5 Formatting

When people look under the hood, we want them to be impressed with the neatness, consistency, and attention to detail that they perceive. If instead they see a scrambled mass of code, then they are likely to conclude that the same inattention to detail pervades every other aspect of the project.
If you are working on a team, then the team should agree to a single set of formatting rules and all members should comply. It helps to have an automated tool that can apply those formatting rules for you.

The purpose of formatting

Code formatting is about communication, and communication is the professional developer’s first order of business. The functionality that you create today has a good chance of changing in the next release, but the readability of your code will have a profound effect on all the changes that will ever be made.

Vertical formatting

How big should a source file be? Small files are usually easier to understand than large files are.

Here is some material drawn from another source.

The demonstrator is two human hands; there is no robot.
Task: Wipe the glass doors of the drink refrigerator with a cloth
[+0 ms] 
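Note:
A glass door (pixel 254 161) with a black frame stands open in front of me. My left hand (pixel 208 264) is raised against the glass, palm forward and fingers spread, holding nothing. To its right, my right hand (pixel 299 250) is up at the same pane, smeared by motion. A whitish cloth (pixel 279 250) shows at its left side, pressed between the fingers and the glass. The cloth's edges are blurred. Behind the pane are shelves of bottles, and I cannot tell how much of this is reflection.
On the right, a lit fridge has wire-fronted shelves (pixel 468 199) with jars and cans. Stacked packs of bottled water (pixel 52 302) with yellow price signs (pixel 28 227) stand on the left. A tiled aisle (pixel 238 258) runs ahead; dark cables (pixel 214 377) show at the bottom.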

  • The Newspaper Metaphor
    We would like a source file to be like a newspaper article. The name should be simple but explanatory. The topmost parts of the source file should provide the high-level concepts and algorithms. Detail should increase as we move downward. A newspaper is composed of many articles; most are very small. Some are a bit larger. Very few contain as much text as a page can hold. This makes the newspaper usable.
  • Vertical Openness Between Concepts
    Nearly all code is read left to right and top to bottom. Each line represents an expression or a clause, and each group of lines represents a complete thought.
    Those thoughts should be separated from each other with blank lines.
  • Vertical Density
    If openness separates concepts, then vertical density implies close association. So lines of code that are tightly related should appear vertically dense.
  • Vertical Distance
    It is frustrating to spend time and mental energy on trying to locate and remember where the pieces are while trying to understand what the system does. Concepts that are closely related should be kept vertically close to each other. Clearly this rule doesn’t work for concepts that belong in separate files. This is one of the reasons that protected variables should be avoided.
    Variables should be declared as close to their usage as possible. Instance variables, on the other hand, should be declared at the top of the class. There have been many debates over where instance variables should go.
    In C++ we put all the instance variables at the bottom. The common convention in Java, however, is to put them all at the top of the class. I see no reason to follow any other convention. If one function calls another, they should be vertically close, and the caller should be above the callee, if at all possible. This gives the program a natural flow.
    Certain bits of code want to be near other bits. They have a certain conceptual affinity. The stronger that affinity, the less vertical distance there should be between them. Yhis affinity might be based on a direct dependence, such as one function calling another, or a function using a variable. But affinity might also be caused because a group of functions perform a similar operation.
  • Vertical Ordering
    In general we want function call dependencies to point in the downward
    direction. That is, a function that is called should be below a function that
    does the calling.

Horizontal formatting

How wide should a line be? The old Hollerith limit of 80 is a bit arbitrary, and I’m not opposed to lines edging out to 100 or even 120. But beyond that is probably just careless.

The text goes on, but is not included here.